Locate the line that contains "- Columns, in" in the entries below, then repeat it and every following line through the line that contains "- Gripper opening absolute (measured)", exactly, and no others.

BEGIN

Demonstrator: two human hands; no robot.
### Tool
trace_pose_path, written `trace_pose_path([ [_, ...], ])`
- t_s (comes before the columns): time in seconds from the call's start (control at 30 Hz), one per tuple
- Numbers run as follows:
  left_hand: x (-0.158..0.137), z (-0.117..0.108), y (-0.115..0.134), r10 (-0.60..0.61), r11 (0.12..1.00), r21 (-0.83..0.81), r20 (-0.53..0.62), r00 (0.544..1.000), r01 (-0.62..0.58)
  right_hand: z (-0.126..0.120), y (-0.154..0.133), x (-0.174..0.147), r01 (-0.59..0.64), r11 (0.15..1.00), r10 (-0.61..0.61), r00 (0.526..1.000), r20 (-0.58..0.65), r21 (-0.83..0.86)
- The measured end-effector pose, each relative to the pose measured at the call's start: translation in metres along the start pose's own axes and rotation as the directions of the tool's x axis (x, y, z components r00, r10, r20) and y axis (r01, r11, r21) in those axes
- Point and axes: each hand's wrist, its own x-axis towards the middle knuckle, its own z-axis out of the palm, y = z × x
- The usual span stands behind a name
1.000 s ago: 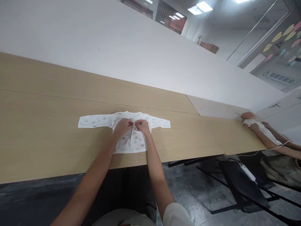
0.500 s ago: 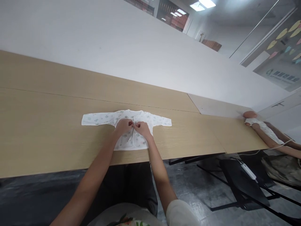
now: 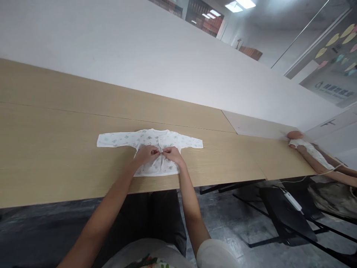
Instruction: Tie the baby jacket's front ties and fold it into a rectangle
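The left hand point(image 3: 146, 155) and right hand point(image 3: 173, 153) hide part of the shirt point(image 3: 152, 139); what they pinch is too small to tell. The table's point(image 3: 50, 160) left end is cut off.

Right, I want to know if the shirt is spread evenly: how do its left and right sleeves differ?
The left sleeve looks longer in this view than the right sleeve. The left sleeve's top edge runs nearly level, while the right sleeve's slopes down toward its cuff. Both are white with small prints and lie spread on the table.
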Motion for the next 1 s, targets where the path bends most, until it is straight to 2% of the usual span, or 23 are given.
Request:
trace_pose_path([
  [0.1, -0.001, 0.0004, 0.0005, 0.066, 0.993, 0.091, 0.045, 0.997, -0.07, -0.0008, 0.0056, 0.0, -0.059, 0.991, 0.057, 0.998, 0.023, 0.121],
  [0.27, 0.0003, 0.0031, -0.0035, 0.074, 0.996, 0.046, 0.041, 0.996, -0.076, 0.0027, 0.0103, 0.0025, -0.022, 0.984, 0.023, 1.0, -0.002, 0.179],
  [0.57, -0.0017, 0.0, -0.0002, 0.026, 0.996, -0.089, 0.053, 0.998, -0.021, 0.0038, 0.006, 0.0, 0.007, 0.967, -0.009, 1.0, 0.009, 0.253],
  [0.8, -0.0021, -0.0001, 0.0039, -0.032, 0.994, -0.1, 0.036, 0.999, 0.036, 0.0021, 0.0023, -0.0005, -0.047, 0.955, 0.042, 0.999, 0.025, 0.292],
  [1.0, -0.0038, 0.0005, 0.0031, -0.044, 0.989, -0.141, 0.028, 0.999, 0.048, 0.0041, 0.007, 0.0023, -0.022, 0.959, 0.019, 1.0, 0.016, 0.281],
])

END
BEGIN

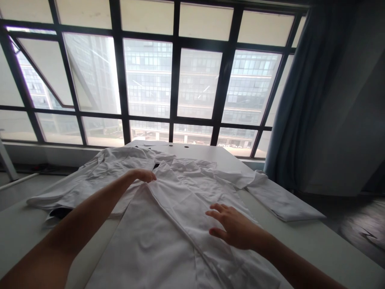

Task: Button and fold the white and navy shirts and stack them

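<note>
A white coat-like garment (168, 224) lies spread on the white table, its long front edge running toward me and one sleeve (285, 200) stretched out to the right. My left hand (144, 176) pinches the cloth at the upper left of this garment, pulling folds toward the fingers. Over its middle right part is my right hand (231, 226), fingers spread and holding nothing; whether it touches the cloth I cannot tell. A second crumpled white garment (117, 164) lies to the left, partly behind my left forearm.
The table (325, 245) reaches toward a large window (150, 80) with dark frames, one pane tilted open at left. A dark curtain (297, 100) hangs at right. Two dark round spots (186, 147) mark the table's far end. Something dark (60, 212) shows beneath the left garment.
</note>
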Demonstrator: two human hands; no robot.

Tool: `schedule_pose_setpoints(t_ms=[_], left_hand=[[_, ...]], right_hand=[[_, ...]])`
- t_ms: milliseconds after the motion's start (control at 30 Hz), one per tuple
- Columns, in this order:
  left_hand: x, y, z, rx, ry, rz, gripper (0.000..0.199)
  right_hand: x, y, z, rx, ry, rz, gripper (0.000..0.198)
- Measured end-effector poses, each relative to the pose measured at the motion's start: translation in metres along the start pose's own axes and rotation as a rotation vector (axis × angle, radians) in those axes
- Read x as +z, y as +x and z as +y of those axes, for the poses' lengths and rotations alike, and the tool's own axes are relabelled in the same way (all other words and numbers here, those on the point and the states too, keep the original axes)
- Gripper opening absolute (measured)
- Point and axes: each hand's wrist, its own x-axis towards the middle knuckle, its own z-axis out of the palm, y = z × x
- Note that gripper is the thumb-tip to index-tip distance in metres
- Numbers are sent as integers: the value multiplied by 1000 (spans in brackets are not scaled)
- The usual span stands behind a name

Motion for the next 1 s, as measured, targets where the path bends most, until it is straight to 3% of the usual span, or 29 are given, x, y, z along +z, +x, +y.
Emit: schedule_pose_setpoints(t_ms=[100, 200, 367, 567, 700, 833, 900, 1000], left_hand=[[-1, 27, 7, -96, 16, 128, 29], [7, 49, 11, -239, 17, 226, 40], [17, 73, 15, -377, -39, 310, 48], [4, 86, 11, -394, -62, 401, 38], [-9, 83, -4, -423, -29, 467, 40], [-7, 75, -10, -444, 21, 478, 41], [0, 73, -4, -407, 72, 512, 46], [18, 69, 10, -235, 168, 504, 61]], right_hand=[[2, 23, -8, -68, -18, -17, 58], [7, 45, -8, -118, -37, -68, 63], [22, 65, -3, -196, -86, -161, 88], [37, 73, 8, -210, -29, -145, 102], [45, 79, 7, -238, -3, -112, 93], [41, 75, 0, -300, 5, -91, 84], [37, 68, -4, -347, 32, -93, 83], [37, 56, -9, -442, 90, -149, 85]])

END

Your response:
- Columns, in this order:
  left_hand: x, y, z, rx, ry, rz, gripper (0.000..0.199)
  right_hand: x, y, z, rx, ry, rz, gripper (0.000..0.198)
- Measured end-effector poses, each relative to the pose measured at the motion's start: translation in metres along the start pose's own axes and rotation as a rotation vector (axis × angle, radians) in those axes
- Read x as +z, y as +x and z as +y of those axes, for the poses' lengths and rotations alike, and the tool's own axes are relabelled in the same way (all other words and numbers here, those on the point and the states too, keep the original axes)
- Gripper opening absolute (measured)

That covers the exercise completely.